Your goal => Please give the number of lines that hold the string "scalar" in the listing, without any other words.
....
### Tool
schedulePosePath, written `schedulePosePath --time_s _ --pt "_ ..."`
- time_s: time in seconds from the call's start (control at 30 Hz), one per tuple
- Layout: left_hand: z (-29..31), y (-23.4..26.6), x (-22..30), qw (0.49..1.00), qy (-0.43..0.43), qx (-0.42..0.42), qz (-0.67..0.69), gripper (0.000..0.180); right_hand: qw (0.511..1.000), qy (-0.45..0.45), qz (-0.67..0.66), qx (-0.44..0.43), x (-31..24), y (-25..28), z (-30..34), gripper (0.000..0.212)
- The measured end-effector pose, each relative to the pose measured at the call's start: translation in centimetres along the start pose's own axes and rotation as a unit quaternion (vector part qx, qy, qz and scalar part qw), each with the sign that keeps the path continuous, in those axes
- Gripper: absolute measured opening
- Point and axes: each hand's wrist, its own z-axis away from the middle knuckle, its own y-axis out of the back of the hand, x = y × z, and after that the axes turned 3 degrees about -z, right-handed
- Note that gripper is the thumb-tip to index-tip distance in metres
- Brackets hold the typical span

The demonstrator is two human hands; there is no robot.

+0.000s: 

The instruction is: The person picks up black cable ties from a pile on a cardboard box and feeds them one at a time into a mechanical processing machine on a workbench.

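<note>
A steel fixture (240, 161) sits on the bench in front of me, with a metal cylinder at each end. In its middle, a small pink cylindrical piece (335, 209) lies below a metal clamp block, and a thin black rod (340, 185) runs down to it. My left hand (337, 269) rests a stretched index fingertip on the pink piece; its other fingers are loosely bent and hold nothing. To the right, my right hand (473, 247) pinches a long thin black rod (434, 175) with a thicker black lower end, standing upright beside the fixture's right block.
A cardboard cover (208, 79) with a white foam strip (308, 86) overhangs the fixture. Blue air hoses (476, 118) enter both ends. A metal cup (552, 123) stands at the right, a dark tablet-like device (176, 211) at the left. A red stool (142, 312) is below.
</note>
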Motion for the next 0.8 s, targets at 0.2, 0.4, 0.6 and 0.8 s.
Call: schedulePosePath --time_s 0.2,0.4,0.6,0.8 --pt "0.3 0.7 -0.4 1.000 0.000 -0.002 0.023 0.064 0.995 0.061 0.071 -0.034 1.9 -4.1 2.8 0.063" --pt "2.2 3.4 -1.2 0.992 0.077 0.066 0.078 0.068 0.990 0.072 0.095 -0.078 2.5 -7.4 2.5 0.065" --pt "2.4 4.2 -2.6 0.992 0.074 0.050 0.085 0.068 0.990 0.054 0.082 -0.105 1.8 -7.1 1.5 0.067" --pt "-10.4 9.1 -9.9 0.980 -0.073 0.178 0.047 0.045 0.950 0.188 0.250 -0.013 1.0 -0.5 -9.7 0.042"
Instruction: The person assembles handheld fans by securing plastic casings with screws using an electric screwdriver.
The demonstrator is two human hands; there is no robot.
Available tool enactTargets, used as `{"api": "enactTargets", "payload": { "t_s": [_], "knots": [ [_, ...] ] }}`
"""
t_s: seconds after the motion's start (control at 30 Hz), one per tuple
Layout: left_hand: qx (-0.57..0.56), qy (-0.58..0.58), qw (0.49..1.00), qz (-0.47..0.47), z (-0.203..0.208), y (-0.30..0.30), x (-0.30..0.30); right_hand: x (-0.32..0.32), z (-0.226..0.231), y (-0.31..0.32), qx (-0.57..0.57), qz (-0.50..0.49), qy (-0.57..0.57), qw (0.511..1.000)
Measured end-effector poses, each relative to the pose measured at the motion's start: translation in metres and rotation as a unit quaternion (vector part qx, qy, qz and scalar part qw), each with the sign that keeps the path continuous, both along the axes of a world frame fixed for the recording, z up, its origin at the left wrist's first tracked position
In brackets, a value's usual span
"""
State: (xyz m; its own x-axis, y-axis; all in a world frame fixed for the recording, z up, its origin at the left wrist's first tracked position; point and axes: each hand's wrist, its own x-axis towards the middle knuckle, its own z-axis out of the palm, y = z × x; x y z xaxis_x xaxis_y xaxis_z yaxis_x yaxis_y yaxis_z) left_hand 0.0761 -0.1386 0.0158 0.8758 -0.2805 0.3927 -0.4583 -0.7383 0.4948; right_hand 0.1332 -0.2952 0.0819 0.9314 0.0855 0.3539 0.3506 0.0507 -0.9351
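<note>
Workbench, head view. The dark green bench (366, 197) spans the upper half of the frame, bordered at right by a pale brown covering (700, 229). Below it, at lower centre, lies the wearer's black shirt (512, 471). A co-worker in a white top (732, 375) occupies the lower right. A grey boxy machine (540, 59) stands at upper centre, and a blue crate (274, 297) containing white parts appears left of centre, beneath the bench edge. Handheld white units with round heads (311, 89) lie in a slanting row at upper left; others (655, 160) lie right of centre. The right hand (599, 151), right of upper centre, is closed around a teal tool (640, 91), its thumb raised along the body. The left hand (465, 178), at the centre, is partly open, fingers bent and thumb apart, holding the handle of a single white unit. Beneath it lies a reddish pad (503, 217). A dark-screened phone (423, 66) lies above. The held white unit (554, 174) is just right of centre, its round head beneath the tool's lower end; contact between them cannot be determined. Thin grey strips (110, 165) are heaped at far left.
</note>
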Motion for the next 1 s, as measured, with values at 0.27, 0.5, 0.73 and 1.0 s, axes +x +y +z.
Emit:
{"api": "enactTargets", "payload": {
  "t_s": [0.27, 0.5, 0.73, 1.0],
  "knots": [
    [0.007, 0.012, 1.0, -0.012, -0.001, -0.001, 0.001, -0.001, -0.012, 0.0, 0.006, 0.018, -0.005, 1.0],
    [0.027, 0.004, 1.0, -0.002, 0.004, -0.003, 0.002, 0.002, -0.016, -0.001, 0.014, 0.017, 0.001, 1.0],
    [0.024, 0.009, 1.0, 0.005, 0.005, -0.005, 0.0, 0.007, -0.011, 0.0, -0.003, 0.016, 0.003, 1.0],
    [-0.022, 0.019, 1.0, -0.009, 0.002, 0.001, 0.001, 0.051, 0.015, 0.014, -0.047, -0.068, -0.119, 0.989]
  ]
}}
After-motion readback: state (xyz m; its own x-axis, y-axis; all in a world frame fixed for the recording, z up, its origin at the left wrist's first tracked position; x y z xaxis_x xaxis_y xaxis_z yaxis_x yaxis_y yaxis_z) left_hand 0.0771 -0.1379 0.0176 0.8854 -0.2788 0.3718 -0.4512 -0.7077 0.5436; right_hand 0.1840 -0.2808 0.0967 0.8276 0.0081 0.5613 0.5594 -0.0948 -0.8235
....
Completed task => 2